La diversité des associations ligand-récepteur, créée en particulier par l'hétérogénéité des glycosylations d'une molécule unique (comme la molécule CD34), peut expliquer la spécificité tissulaire des processus de migration.
Conclusion :
Le réseau d'interactions moléculaires qui aboutit à une régulation harmonieuse des différentes étapes de la différenciation hématopoïétique humaine dans le tissu médullaire commence à peine à être décrypté.
De nombreuses cytokines et molécules d'adhérence, acteurs principaux de cette régulation, ont été identifiées et la fonction de chacune de ces molécules individuellement testée et définie.
Le défi de ces prochaines années sera de comprendre comment ces molécules interagissent entre elles et si des associations spécifiques permettent de réguler sélectivement le développement de sous-populations de progéniteurs hématopoïétiques.
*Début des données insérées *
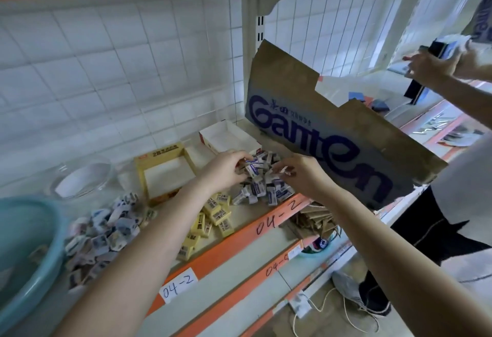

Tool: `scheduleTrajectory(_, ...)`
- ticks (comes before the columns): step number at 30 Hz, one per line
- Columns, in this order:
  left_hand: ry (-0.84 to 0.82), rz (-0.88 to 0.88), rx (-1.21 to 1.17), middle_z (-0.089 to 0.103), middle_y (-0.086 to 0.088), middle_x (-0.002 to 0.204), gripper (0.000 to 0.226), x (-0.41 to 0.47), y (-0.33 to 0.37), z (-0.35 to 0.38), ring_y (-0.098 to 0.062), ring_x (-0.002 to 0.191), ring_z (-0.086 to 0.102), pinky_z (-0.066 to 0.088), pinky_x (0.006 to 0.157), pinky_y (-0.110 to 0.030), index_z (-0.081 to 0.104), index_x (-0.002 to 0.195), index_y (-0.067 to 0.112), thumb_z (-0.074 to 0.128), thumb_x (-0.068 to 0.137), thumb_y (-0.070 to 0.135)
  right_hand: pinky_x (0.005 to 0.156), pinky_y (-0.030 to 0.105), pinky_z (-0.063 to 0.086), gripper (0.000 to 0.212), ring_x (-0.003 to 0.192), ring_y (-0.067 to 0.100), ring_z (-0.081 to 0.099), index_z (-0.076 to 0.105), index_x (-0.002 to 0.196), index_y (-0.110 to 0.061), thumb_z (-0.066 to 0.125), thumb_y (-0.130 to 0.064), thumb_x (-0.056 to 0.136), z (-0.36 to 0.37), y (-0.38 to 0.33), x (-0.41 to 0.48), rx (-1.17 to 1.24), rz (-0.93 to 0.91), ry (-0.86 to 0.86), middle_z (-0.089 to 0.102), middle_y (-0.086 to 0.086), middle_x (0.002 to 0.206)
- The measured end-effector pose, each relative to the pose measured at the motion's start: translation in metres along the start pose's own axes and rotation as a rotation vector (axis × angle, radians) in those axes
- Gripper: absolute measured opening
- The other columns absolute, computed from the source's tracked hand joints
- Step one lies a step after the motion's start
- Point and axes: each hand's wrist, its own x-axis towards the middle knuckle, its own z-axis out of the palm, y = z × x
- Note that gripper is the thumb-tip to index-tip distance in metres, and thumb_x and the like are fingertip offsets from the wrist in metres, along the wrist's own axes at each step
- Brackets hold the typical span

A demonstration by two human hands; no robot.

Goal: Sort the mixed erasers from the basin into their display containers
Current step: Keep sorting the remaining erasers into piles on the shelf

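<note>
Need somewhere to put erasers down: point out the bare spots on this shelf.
Bare: inside the white box, inside the yellow box, and the shelf strip between bowl and yellow box. Crowded: the front, from the mixed pile through the yellow erasers to the blue erasers by the cardboard.

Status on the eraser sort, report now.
Left hand pinches an eraser; right hand pinches another over the blue-white pile. White box behind sits empty. Cardboard sheet leans close beside the right hand.

Both forearms are seen bare along their whole visible length. The left hand [226, 170] and right hand [303, 176] are likewise left uncovered.
</note>
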Motion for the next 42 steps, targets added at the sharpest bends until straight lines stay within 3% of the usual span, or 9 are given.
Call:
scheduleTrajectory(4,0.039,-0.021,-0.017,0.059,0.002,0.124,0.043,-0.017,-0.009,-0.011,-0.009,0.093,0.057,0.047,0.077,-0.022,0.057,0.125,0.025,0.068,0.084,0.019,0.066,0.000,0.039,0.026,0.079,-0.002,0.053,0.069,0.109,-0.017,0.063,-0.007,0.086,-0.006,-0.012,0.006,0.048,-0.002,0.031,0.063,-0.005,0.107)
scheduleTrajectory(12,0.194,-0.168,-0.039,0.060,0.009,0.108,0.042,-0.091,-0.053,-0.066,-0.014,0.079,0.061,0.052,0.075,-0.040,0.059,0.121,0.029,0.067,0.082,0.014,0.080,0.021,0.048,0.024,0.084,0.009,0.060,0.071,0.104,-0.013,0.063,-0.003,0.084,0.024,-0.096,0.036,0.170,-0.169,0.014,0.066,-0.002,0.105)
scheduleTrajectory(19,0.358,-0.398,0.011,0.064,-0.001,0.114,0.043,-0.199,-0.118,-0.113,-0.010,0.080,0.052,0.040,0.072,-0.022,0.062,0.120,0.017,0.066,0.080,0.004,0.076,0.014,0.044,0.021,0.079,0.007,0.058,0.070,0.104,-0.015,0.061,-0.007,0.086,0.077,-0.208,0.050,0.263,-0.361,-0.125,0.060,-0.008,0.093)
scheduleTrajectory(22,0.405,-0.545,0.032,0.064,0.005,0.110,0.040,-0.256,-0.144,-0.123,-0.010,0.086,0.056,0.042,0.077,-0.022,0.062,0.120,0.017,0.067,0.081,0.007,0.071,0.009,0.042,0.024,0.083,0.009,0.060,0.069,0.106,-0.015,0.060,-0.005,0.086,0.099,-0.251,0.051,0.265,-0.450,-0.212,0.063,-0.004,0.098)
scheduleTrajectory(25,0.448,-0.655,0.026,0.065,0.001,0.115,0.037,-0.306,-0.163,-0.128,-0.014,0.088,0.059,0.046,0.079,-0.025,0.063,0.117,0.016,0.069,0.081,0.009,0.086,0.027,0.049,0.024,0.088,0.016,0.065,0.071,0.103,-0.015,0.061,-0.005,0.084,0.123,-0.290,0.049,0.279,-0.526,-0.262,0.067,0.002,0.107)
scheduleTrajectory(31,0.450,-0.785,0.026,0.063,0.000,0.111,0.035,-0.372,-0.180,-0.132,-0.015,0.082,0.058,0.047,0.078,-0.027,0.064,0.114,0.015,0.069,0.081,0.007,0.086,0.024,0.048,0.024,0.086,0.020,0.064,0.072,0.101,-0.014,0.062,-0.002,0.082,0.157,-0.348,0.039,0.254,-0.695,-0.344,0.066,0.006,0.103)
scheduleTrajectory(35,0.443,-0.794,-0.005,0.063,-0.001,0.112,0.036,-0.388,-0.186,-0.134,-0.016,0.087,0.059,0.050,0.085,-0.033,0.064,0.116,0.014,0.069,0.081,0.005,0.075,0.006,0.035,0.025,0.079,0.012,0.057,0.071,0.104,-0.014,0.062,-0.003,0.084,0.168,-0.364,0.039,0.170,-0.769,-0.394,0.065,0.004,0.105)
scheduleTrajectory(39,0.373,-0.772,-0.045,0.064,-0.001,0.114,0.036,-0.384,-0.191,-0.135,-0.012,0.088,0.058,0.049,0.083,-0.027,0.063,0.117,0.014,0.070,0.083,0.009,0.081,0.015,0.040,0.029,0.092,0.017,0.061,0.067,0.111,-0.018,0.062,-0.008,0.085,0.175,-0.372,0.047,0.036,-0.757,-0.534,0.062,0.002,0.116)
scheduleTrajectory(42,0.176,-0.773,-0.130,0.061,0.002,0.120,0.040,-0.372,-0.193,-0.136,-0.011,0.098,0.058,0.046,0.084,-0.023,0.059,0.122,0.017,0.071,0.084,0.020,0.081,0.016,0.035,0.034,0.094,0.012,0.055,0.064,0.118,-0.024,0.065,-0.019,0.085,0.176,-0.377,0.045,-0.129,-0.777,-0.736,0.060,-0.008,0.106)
Certains arguments expérimentaux suggèrent déjà que cytokines et molécules d'adhésion agissent en synergie, et que les cytokines régulent l'expression des molécules d'adhérence et réciproquement.
Un second défi sera de déterminer si certaines pathologies hématologiques humaines peuvent résulter d'un dysfonctionnement des interactions entre cellules souches hématopoïétiques et cellules stromales médullaires, affectant les processus d'adhérence ou la synthèse de cytokines.